EXERCISE GOAL
Write out the lines of the material below exactly, beginning at the line with "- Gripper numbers" and stopping after the line with "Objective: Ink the", and leave out the pictures.

PROVIDED MATERIAL
++++
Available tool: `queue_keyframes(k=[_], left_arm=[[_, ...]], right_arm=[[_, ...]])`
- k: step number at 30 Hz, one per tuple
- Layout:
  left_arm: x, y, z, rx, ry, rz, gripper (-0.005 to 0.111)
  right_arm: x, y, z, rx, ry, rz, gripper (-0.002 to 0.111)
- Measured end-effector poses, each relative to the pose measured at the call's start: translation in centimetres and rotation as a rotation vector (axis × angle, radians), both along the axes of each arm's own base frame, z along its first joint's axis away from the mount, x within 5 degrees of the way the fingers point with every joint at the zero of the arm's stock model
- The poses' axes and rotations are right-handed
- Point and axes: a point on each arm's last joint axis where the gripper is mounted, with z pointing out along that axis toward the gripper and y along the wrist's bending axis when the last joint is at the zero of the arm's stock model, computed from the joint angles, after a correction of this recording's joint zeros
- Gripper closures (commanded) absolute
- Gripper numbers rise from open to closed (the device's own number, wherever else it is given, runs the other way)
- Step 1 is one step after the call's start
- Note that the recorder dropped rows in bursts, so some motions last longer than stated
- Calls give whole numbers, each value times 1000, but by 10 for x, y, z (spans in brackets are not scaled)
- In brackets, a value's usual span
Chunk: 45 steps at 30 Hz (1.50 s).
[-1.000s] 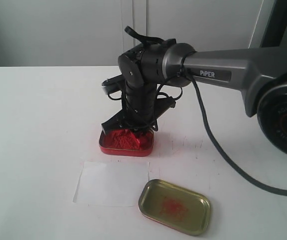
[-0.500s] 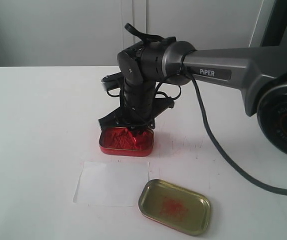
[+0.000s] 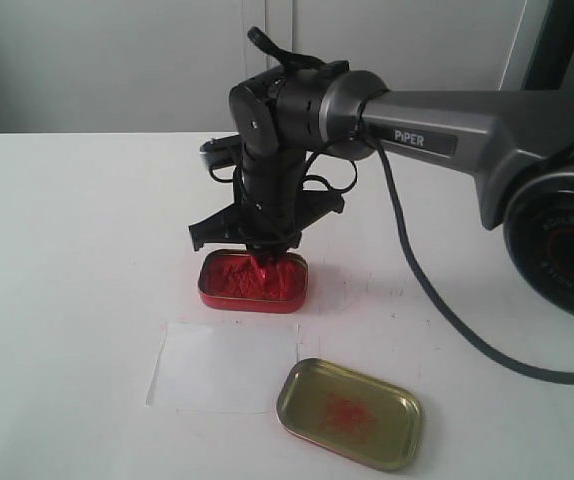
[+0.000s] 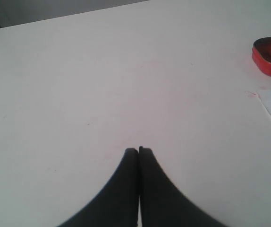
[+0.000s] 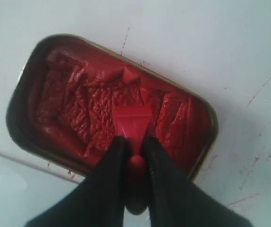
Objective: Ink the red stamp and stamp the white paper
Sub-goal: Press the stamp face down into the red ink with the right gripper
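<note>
One red stamp (image 5: pixel 131 120) clamped in right gripper (image 5: pixel 133 142) over ink tin (image 3: pixel 252 299), left gripper (image 4: pixel 139 151) closed above table (image 4: pixel 79 71), white paper (image 3: pixel 225 366) near tin.

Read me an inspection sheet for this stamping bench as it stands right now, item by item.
Surface: the white table, with faint red scuffs near the tin.
Job's things: the red stamp is held over the paste in the red ink tin; whether it touches cannot be told. The white paper lies flat in front of the tin, no print made out.
Clutter: a gold lid, open side up with red smears, at the paper's corner.
Grippers: the right gripper is shut on the stamp's knob; the left gripper is shut, empty, over bare table.
Cables: a black cable trails from the right wrist across the table.
Surroundings: pale wall panels behind.
</note>
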Motion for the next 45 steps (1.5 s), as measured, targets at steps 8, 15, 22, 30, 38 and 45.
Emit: queue_keyframes(k=[8, 15, 22, 30, 38, 45], left_arm=[[0, 0, 0, 0, 0, 0, 107], [0, 0, 0, 0, 0, 0, 107], [0, 0, 0, 0, 0, 0, 107], [0, 0, 0, 0, 0, 0, 107], [0, 0, 0, 0, 0, 0, 107], [0, 0, 0, 0, 0, 0, 107]], right_arm=[[4, 3, -26, -29, 37, -2, 108], [5, 4, -34, -53, 66, -5, 108], [5, 4, -36, -58, 72, -6, 108], [5, 4, -39, -62, 81, -7, 108], [5, 4, -36, -59, 77, -7, 108], [3, 2, -25, -49, 64, -7, 108]])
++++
RESULT
- Gripper numbers rise from open to closed (the device's own number, wherever else it is given, runs the other way)
- Step 1 is one step after the call's start
- Note that the recorder dropped rows in bursts, so some motions last longer than stated
- Calls give whole numbers, each value times 1000, but by 10 for x, y, z (spans in brackets are not scaled)
- In brackets, a value's usual span
Chunk: 45 steps at 30 Hz (1.50 s).
[-1.000s] 
[-0.500s] 
[+0.000s] 
[+0.000s] 
[+0.000s] 
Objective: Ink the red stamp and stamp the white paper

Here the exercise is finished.